This is the mail archive of the gdb-patches@sourceware.org mailing list for the GDB project.


Index Nav: [Date Index] [Subject Index] [Author Index] [Thread Index]
Message Nav: [Date Prev] [Date Next] [Thread Prev] [Thread Next]
Other format: [Raw text]

Re: [PATCH 4/5 v4] Tracepoint for ppc64.


Wei-cheng Wang wrote:

> Ulrich Weigand wrote:
> > Well, but we know the logic the stub uses.  For example, we know that
> > we certainly cannot install a fast tracepoint in any shared library code,
> > since the jump pad will definitely be too far away.  We can check for
> > this condition here.  (We could also check for tracepoints in executables
> > that have a text section larger than 32 MB ...)
> 
> Now in this path, ppc_fast_tracepoint_valid_at will check the distance
> and return 0 (invalid) if ADDR is too far from jumppad.
> 
> However, if a tracepoint was pending and later found it's not valid,
> it will cause an internal-error.  See remote.c
> 
>   if (gdbarch_fast_tracepoint_valid_at (target_gdbarch (),
> 					tpaddr, &isize, NULL))
>     xsnprintf (buf + strlen (buf), BUF_SIZE - strlen (buf), ":F%x",
> 	       isize);
>   else
>     /* If it passed validation at definition but fails now,
>        ^^^^^^^^^^^^^^^^^^^^^^^^^^^^^^^^^^^^^
>        something is very wrong.  */
>     internal_error (__FILE__, __LINE__, _("Fast tracepoint not "
> 					  "valid during download"));
> 
> If the tracepoint is pending at definition, it won't be checked at all.
> 
>   /* Fast tracepoints may have additional restrictions on location.  */
>   if (!pending && type_wanted == bp_fast_tracepoint)
>       ^^^^^^^^
>     {
>       for (ix = 0; VEC_iterate (linespec_sals, canonical.sals, ix, iter); ++ix)
> 	check_fast_tracepoint_sals (gdbarch, &iter->sals);
>     }
> 
> Maybe we use "error" instead of "internal_error"?

Huh.  Shouldn't the location be re-checked in breakpoint.c once the
tracepoint is re-set from "pending" to active?  It seems there's a
call to gdbarch_fast_tracepoint_valid_at missing at that point.
(If the gdbarch_fast_tracepoint_valid_at fails then, we probably
should emit an error and either leave the tracepoint pending or
else convert it to a regular tracepoint at that point.)

> A new function (gdbserver target op), ppc_get_thread_area, is implemented
> used for the jump pad lock object (collecting_t).

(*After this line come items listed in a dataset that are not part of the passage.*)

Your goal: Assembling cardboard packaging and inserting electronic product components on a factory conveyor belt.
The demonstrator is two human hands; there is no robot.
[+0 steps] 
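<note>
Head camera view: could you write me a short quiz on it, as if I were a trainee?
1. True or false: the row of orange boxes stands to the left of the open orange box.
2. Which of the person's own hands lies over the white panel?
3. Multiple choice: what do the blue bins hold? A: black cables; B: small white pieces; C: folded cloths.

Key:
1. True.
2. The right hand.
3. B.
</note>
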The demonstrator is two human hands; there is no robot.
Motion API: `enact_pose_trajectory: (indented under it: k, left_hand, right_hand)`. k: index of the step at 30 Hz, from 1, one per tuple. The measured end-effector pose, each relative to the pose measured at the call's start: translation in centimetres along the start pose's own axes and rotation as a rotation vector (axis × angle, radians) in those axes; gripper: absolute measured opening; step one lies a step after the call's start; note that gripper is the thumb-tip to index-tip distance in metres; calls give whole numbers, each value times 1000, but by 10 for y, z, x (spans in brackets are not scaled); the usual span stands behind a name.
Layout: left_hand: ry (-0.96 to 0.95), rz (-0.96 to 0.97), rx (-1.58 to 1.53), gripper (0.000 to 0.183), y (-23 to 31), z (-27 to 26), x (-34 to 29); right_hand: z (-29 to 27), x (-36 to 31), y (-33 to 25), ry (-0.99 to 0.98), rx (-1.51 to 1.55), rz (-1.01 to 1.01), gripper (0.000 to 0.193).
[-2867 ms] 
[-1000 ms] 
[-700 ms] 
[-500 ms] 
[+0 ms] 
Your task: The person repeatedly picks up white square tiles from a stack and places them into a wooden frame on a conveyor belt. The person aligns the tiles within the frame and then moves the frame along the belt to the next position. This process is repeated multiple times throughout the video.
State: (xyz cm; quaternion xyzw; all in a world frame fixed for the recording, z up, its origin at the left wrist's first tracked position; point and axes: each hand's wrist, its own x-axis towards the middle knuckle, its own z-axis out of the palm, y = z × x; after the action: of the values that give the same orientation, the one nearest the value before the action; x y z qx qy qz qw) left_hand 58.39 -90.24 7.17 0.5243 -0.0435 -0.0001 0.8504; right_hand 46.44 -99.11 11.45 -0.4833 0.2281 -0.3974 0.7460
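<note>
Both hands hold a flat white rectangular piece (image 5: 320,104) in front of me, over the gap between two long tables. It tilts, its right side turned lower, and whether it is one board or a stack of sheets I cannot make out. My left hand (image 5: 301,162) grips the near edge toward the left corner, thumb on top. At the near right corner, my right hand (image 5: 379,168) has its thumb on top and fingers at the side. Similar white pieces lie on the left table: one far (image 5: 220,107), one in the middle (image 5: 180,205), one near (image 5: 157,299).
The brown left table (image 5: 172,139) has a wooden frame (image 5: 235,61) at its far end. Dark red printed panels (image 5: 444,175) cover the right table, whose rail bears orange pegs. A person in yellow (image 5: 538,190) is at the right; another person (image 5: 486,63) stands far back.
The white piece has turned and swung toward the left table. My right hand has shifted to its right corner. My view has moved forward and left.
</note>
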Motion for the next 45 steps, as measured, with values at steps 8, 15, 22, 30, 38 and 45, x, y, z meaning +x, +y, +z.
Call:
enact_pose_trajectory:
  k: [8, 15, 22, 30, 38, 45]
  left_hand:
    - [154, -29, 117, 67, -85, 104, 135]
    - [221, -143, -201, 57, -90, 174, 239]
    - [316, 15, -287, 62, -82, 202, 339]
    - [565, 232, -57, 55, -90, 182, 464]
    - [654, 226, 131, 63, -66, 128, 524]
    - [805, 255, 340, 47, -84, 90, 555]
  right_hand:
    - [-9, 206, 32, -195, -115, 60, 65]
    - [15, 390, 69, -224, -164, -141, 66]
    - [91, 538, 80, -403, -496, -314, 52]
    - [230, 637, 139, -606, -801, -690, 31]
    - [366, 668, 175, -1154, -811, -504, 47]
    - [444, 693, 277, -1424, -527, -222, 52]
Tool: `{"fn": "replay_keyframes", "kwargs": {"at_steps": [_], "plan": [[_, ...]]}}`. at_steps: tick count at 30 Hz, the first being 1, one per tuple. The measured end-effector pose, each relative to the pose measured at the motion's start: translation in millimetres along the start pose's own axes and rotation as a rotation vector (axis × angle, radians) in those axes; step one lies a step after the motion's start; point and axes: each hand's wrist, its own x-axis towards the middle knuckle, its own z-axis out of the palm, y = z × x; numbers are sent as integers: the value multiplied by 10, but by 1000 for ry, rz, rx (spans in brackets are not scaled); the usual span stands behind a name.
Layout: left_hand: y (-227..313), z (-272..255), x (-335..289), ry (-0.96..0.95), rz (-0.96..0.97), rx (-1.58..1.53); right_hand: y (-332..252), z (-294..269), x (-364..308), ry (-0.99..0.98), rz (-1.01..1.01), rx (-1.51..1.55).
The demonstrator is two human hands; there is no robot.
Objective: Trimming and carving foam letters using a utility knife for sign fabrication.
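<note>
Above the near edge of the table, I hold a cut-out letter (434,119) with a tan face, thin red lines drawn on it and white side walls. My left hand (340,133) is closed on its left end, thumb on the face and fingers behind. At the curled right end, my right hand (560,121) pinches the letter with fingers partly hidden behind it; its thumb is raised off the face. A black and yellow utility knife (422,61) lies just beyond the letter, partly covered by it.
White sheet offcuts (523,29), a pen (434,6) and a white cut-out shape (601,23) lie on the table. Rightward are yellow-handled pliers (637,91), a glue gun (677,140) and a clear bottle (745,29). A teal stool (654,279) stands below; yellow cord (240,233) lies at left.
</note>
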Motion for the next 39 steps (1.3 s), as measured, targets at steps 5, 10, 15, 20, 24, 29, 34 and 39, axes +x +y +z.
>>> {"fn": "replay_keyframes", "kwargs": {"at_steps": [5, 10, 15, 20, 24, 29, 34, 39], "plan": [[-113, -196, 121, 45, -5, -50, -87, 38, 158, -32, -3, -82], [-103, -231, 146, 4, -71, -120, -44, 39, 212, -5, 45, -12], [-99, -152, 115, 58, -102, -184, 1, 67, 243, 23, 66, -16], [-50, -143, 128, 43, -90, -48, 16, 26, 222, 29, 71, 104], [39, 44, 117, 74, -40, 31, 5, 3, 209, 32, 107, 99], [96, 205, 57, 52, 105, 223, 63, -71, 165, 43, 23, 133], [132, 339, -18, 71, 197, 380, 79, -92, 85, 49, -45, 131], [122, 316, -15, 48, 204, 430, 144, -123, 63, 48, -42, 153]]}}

Please have a look.

This looks fine to me.

> Changing timeout in tspeed.exp is reverted in this patch.  Recently I
> tested the patch on gcc112 server and timeout should be 540 instead of 360
> in order to pass tspeed.exp.  I am not sure what's the proper value for timeout.
> Maybe someone will test it in another environment, and 540 is not enough again.

OK.  Do we know why the test case is taking so long?  Is this simply to be
expected, or is the slowness due to some hidden issue that should be fixed?  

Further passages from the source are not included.